Each line of the data has to be transcribed exactly.

※

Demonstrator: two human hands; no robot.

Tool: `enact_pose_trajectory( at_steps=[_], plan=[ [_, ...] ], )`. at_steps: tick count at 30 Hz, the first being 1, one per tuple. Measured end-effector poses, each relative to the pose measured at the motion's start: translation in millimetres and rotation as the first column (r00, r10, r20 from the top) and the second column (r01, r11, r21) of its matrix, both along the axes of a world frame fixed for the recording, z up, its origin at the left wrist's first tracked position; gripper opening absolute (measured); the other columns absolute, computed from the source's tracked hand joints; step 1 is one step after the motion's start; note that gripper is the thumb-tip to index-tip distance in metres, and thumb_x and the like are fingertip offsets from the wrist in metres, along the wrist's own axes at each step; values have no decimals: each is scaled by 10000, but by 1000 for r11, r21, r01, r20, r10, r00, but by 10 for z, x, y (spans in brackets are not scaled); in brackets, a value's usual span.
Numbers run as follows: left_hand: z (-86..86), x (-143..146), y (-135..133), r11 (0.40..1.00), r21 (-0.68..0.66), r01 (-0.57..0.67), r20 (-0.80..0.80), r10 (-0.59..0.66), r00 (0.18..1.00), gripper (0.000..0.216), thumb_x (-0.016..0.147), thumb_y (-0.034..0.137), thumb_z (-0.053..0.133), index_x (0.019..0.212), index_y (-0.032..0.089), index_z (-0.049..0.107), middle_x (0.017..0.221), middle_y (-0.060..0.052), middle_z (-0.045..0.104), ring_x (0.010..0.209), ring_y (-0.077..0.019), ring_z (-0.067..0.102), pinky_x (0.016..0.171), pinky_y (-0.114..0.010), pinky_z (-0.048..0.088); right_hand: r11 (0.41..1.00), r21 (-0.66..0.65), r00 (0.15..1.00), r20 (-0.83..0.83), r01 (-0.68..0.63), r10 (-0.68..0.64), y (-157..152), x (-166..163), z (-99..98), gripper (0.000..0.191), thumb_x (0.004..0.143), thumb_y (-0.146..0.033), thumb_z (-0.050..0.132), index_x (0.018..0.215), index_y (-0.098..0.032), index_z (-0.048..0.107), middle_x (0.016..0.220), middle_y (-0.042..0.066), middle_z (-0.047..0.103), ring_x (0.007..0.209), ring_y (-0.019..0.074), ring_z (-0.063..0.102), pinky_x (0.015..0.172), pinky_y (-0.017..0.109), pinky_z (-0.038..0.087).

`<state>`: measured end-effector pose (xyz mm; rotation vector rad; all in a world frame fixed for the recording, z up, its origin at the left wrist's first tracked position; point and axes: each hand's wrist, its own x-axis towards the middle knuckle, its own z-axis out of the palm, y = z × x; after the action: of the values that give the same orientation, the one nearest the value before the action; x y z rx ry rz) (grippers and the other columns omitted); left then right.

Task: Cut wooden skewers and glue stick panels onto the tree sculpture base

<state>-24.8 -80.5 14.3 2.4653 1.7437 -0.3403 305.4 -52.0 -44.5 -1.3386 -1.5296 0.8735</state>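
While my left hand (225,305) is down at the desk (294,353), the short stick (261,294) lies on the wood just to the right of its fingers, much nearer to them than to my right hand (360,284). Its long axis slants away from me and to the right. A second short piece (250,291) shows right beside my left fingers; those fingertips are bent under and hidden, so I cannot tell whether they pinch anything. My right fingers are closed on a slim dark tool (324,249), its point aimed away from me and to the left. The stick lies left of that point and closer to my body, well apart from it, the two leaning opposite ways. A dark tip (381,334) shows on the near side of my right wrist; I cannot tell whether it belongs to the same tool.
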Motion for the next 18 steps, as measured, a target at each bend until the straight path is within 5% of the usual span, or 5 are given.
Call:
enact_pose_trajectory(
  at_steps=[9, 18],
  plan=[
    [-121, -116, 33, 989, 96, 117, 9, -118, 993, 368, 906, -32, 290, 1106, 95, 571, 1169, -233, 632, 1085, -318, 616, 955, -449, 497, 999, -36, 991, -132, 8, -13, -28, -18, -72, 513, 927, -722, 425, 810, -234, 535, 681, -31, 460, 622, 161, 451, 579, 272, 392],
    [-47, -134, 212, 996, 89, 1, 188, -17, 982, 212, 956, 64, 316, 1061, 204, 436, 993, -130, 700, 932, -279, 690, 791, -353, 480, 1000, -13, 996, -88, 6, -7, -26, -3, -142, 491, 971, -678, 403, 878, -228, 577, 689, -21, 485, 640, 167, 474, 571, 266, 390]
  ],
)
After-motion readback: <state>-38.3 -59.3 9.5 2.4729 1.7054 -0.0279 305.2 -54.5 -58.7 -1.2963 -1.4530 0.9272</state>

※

- EXERCISE RESULT -
Demonstrator: two human hands; no robot.

Tool: `enact_pose_trajectory( at_steps=[_], plan=[ [_, ...] ], )`. at_steps: tick count at 30 Hz, the first being 1, one per tuple. Measured end-effector poses, each relative to the pose measured at the motion's start: translation in millimetres and rotation as the first column (r00, r10, r20 from the top) and the second column (r01, r11, r21) of its matrix, both along the axes of a world frame fixed for the recording, z up, its origin at the left wrist's first tracked position; gripper opening absolute (measured); the other columns absolute, computed from the source's tracked hand joints; step 1 is one step after the motion's start; note that gripper is the thumb-tip to index-tip distance in metres, and thumb_x and the like are fingertip offsets from the wrist in metres, along the wrist's own axes at each step; values have no decimals: each is scaled by 10000, but by 1000 for r11, r21, r01, r20, r10, r00, but by 10 for z, x, y (spans in brackets are not scaled); in brackets, a value's usual span.
Numbers run as follows: left_hand: z (-86..86), x (-143..146), y (-135..133), r11 (0.40..1.00), r21 (-0.68..0.66), r01 (-0.57..0.67), r20 (-0.80..0.80), r10 (-0.59..0.66), r00 (0.18..1.00), gripper (0.000..0.216), thumb_x (-0.016..0.147), thumb_y (-0.034..0.137), thumb_z (-0.053..0.133), index_x (0.019..0.212), index_y (-0.032..0.089), index_z (-0.049..0.107), middle_x (0.017..0.221), middle_y (-0.060..0.052), middle_z (-0.045..0.104), ring_x (0.010..0.209), ring_y (-0.077..0.019), ring_z (-0.067..0.102), pinky_x (0.016..0.171), pinky_y (-0.114..0.010), pinky_z (-0.048..0.088); right_hand: r11 (0.41..1.00), r21 (-0.66..0.65), r00 (0.15..1.00), r20 (-0.83..0.83), r01 (-0.68..0.63), r10 (-0.68..0.64), y (-157..152), x (-166..163), z (-99..98), gripper (0.000..0.191), thumb_x (0.004..0.143), thumb_y (-0.146..0.033), thumb_z (-0.050..0.132), index_x (0.018..0.215), index_y (-0.098..0.032), index_z (-0.048..0.107), middle_x (0.016..0.220), middle_y (-0.042..0.066), middle_z (-0.047..0.103), ring_x (0.007..0.209), ring_y (-0.019..0.074), ring_z (-0.063..0.102), pinky_x (0.015..0.172), pinky_y (-0.017..0.109), pinky_z (-0.038..0.087).

`<state>`: measured end-effector pose (xyz mm; rotation vector rad; all in a world frame fixed for the recording, z up, its origin at the left wrist's first tracked position; point and axes: each hand's wrist, its own x-axis towards the middle knuckle, its own z-axis out of the palm, y = z × x; after the action: of the values that give the same orientation, the one nearest the value before the action; x y z rx ry rz) (grippers and the other columns omitted); left then right.

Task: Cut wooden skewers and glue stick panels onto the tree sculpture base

<state>-24.8 -80.5 14.3 2.4653 1.7437 -0.3403 305.4 -52.0 -44.5 -1.3386 -1.5296 0.8735</state>
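While my left hand (225,305) is down at the desk (294,353), the short stick (261,294) lies on the wood just to the right of its fingers, much nearer to them than to my right hand (360,284). Its long axis slants away from me and to the right. A second short piece (250,291) shows right beside my left fingers; those fingertips are bent under and hidden, so I cannot tell whether they pinch anything. My right fingers are closed on a slim dark tool (324,249), its point aimed away from me and to the left. The stick lies left of that point and closer to my body, well apart from it, the two leaning opposite ways. A dark tip (381,334) shows on the near side of my right wrist; I cannot tell whether it belongs to the same tool.
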Motion for the next 18 steps, as measured, a target at each bend until the straight path is within 5% of the usual span, or 5 are given.
Call:
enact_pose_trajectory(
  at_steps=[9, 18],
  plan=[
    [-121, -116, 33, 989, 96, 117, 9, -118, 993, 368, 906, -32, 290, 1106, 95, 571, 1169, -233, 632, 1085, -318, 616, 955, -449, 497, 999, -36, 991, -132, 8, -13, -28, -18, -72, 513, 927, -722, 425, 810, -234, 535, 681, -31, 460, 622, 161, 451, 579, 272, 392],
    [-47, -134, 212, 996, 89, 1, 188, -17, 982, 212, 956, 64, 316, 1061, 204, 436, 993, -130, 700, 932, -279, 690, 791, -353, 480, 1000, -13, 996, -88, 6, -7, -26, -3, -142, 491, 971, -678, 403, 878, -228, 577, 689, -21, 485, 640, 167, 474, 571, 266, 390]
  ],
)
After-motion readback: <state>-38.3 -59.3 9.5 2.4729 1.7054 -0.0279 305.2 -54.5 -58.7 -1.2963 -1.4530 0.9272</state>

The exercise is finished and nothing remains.